Un nuevo informe del Programa de las Naciones Unidas para el Desarrollo señala que la mayoría de los beneficios de la IA probablemente serán aprovechados por las naciones ricas, a menos que se tomen medidas para utilizar su poder para ayudar a cerrar las brechas en el acceso a necesidades básicas, así como a conocimientos avanzados. El informe compara la situación con la “Gran Divergencia” de la revolución industrial, cuando muchos países occidentales experimentaron una rápida modernización mientras otros se quedaban atrás. Las preguntas sobre cómo las empresas y otras instituciones utilizarán la IA son una preocupación casi universal.

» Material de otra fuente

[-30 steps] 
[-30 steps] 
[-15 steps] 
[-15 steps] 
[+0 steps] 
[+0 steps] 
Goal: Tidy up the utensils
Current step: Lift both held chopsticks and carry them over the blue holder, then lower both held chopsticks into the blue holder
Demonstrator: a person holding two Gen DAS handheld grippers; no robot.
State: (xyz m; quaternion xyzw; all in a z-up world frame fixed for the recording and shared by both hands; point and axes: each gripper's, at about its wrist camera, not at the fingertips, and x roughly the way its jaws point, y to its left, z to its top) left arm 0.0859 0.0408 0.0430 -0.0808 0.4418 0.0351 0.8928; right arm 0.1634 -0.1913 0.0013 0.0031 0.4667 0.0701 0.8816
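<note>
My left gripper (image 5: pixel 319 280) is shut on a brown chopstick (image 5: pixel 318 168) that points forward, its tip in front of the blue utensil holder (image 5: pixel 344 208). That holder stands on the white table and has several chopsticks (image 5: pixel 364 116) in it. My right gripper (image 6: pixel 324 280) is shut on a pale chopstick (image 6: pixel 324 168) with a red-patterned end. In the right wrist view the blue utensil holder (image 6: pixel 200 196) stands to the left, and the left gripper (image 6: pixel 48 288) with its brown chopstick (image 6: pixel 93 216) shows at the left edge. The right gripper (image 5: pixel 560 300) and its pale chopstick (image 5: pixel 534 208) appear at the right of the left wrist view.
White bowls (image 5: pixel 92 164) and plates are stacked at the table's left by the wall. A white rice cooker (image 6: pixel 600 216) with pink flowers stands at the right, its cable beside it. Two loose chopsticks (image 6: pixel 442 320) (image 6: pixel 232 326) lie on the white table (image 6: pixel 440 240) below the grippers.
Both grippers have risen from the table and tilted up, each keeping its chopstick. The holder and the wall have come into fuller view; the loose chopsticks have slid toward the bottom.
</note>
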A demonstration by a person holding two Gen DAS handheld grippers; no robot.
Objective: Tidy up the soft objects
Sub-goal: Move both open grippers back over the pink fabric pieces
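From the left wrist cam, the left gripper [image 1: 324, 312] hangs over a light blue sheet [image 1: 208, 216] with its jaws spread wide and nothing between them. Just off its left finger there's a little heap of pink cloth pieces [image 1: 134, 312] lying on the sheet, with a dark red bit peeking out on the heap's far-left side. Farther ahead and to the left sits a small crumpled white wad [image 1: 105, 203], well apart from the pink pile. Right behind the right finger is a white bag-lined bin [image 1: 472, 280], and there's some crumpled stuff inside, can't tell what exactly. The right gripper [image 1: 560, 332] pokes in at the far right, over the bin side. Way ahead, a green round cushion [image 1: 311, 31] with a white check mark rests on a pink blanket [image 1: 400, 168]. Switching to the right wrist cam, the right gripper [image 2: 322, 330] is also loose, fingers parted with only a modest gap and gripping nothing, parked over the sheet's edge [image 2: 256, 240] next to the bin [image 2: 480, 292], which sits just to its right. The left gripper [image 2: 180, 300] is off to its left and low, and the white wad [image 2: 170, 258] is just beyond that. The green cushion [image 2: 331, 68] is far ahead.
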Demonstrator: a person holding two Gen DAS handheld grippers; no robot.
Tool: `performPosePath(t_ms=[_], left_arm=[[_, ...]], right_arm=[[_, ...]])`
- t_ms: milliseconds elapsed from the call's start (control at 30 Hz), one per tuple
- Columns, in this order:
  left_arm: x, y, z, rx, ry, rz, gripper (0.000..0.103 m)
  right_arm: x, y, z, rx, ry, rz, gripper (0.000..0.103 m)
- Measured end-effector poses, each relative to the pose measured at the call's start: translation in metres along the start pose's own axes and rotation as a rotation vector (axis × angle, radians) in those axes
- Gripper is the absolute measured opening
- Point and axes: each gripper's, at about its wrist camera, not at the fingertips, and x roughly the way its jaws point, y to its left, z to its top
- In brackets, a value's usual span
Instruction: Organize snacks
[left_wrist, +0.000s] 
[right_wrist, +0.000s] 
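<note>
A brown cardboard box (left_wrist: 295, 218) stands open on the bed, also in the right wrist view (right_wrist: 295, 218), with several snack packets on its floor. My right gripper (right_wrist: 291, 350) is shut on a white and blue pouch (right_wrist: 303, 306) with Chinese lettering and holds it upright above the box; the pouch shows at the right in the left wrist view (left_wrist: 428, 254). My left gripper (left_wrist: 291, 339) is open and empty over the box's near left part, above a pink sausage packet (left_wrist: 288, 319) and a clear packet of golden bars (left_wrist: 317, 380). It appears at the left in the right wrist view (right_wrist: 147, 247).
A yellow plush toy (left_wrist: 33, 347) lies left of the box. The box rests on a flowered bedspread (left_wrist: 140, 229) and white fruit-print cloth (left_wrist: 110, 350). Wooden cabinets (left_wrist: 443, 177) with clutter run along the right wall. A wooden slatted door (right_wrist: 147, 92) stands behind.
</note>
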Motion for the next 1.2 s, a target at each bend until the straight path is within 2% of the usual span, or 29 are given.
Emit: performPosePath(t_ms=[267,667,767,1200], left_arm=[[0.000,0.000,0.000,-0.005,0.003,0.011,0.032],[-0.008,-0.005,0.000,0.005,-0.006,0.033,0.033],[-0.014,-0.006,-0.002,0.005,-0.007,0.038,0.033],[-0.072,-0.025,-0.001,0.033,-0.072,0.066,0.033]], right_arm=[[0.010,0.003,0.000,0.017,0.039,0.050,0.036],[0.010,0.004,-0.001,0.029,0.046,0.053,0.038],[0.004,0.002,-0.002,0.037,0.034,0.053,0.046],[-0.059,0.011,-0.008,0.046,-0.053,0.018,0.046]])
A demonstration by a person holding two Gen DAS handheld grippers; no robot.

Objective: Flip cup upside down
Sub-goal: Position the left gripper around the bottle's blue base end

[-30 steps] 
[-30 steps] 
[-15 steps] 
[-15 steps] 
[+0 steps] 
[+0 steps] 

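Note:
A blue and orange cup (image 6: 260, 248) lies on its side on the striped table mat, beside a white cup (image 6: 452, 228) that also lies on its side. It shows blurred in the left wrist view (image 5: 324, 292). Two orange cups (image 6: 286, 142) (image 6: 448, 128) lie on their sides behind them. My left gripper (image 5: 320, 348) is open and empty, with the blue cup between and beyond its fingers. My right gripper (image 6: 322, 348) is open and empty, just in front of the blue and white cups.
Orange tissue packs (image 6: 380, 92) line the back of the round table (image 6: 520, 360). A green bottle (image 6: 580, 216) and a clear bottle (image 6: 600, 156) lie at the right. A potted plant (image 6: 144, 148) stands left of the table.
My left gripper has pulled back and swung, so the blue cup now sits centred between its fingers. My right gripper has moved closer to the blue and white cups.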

Esto es, dado su potencial para cambiar o reemplazar algunos trabajos realizados por personas con computadoras y robots.

Pero mientras gran parte de la atención dedicada a la IA se centra en la productividad, la competitividad y el crecimiento, la pregunta más importante es qué supondrá para las vidas humanas, señalan los autores. Es un problema para las comunidades donde la mayoría de las personas todavía tienen problemas para acceder a capacitación, energía eléctrica y conectividad a internet, como es el caso de personas mayores, personas desplazadas por la guerra, el conflicto civil y los desastres climáticos. Al mismo tiempo, estas personas pueden ser “invisibles” en datos que no las tendrán en cuenta, dijo el informe. “Como tecnología de propósito general, la IA puede aumentar la productividad, impulsar nuevas industrias y ayudar a los rezagados a ponerse al día”, señaló el reporte.